* Assigned task: Please output, without any change, the lines of the material below from the very first through the one with "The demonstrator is".
**** Supplied material ****
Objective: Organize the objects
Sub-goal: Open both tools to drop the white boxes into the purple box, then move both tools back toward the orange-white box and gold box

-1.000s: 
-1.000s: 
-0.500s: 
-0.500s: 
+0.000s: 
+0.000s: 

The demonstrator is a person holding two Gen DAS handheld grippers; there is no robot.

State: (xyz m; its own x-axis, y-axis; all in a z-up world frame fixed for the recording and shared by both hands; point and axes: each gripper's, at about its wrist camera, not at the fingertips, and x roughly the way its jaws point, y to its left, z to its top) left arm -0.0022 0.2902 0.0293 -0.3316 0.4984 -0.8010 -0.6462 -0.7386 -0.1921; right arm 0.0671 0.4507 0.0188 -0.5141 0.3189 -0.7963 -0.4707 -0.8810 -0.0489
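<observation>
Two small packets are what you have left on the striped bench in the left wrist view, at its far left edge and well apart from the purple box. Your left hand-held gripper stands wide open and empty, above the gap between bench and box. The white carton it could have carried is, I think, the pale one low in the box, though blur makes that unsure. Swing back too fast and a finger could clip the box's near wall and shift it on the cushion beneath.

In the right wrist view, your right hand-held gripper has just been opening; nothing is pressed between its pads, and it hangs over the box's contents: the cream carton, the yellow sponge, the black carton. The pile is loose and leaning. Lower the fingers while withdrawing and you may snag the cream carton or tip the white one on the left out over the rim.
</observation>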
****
* Answer to the problem:
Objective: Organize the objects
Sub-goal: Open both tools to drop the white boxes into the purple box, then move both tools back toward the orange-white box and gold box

-1.000s: 
-1.000s: 
-0.500s: 
-0.500s: 
+0.000s: 
+0.000s: 

The demonstrator is a person holding two Gen DAS handheld grippers; there is no robot.

The output has been given in full.